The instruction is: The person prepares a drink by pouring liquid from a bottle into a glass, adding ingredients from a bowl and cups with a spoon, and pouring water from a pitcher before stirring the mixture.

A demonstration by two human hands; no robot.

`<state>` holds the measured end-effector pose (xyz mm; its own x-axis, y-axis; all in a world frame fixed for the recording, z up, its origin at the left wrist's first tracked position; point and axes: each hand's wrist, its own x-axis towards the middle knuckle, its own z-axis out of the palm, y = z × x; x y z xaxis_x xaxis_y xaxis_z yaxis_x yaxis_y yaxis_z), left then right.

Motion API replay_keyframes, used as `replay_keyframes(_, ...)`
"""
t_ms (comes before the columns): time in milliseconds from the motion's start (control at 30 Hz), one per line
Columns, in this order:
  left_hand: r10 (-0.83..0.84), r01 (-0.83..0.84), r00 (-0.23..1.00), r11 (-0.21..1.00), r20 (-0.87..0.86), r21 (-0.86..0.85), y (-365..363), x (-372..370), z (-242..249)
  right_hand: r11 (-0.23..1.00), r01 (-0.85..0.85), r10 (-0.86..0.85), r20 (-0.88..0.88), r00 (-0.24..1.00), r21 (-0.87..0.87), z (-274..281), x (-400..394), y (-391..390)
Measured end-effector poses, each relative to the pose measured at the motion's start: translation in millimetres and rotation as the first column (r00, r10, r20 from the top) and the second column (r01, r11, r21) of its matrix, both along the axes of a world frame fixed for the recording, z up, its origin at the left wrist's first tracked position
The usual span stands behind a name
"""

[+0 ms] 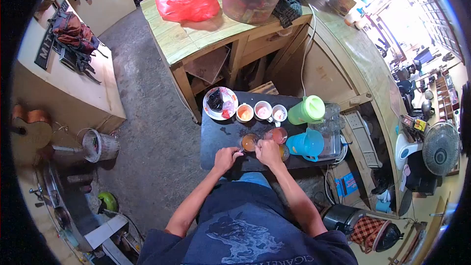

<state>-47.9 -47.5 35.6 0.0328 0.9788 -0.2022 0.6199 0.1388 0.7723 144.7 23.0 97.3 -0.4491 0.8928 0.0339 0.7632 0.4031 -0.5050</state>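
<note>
A clear glass mug [249,142] of orange-brown drink stands on the dark low table [216,140]. My left hand [227,159] is closed at the mug's near left side, its fingertips pinching what looks like the handle. My right hand [268,153] is closed against the mug's right side; whatever its fingers grip is hidden. Just beyond my right hand is a glass of reddish drink [279,135], and a glass with yellow contents [284,153] shows partly beside it. Behind the mug stand three white cups, a left cup [245,113], a middle cup [263,111] and a right cup [279,113], with pale contents.
A patterned plate [208,109] holding a black plastic bag sits at the table's far left. On the right stand a green pitcher [306,110], a blue pitcher [305,144] and a clear container [331,120]. Beyond is a wooden counter [179,44] with a red bag [186,0].
</note>
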Motion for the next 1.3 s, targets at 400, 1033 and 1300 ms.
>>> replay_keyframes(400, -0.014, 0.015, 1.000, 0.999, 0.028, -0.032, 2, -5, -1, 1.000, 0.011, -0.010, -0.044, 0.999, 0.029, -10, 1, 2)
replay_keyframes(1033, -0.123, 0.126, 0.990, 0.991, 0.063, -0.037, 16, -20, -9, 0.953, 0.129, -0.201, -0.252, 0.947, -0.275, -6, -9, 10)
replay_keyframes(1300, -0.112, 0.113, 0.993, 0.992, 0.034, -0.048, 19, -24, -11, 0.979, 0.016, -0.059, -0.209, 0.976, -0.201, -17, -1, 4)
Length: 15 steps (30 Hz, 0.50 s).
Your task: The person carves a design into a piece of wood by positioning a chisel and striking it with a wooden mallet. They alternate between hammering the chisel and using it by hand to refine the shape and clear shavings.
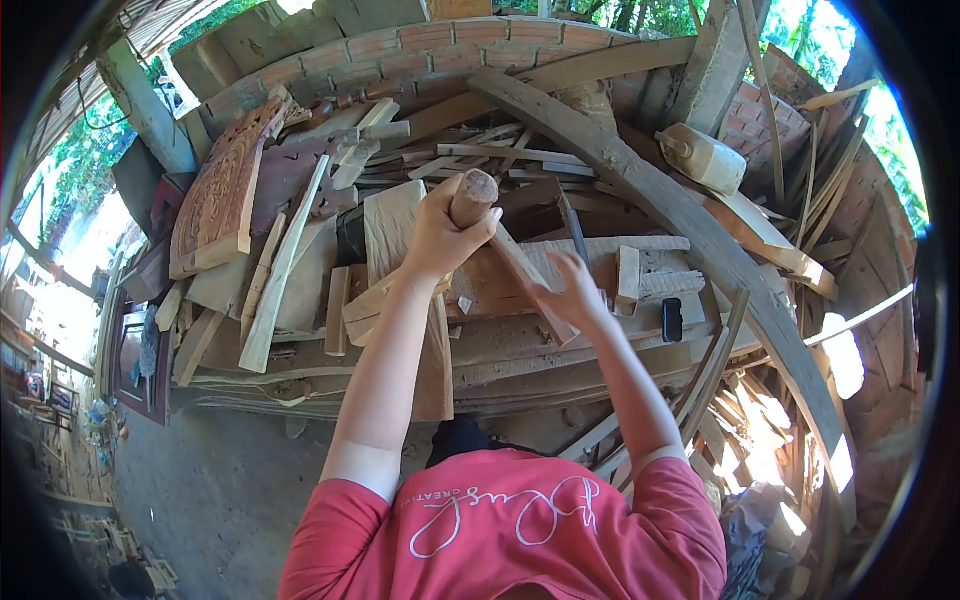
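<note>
My left hand [450,235] is wrapped round a thick, round-ended piece of wood [475,192], its worn blunt end pointing up toward me. The lower part is hidden behind my fist. To its right, my right hand [575,298] has its thumb and fingers apart, over the edge of a squared wooden strip [535,287] that slants across the work pile. A slim dark bar [573,225] stands just beyond those fingers. Below and between my arms lie a light wood block [370,312] and a thick board [480,285].
A phone [672,320] lies right of my right hand. Carved brown panels [225,190] lean at left. A long curved beam [640,180] arcs across the right side, with a plastic jug [703,158] behind it. A brick wall [430,50] closes the back.
</note>
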Available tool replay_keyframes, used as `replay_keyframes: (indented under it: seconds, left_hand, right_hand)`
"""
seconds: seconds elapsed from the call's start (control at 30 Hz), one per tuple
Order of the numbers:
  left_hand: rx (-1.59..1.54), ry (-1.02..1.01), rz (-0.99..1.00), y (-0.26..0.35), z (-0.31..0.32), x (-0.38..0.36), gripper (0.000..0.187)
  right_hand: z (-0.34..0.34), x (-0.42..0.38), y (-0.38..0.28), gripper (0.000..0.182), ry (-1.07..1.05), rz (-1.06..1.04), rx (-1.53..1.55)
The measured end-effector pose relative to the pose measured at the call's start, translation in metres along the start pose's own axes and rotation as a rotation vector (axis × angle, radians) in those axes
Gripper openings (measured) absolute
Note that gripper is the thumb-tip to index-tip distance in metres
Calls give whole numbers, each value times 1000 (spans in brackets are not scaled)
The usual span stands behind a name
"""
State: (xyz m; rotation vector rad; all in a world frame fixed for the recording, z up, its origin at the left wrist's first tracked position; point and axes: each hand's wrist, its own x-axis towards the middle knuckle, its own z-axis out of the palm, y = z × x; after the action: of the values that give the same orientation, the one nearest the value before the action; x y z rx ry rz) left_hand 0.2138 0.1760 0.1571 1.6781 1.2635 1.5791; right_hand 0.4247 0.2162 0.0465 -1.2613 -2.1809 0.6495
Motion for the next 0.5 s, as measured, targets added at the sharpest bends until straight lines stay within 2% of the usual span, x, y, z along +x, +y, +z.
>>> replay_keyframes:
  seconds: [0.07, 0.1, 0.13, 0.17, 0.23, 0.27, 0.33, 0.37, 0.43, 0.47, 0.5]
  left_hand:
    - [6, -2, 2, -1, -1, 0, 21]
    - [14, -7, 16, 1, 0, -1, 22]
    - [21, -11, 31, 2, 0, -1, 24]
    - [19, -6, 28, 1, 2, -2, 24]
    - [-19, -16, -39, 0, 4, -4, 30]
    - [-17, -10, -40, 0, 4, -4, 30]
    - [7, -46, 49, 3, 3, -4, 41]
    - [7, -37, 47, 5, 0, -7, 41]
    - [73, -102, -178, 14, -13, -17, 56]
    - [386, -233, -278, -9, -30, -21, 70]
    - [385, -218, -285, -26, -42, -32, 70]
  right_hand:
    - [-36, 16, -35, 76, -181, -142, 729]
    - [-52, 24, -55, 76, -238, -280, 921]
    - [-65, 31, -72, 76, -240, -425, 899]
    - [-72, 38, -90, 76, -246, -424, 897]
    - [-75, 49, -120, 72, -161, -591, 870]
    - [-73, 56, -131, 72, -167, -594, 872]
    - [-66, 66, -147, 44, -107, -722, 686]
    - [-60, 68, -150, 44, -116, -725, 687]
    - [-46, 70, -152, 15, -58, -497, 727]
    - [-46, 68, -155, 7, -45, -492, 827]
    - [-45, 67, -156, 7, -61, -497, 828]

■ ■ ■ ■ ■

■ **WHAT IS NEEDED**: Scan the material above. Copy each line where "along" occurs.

■ **RESPONSE FOR THIS EXERCISE**:
Measured end-effector poses, each relative to the pose measured at the motion's start: translation in millimetres and rotation as the first column (r00, r10, r20 from the top) and the second column (r01, r11, r21) of its matrix, both along the axes of a world frame fixed for the recording, z up, its origin at the left wrist's first tracked position
The measured end-effector pose relative to the pose measured at the call's start, translation in metres along the start pose's own axes and rotation as a rotation vector (axis × angle, radians) in those axes
Motion for the next 0.5 s, as measured, targets added at the sharpest bends until straight lines stay within 2% of the usual span, x, y, z along +x, +y, +z.

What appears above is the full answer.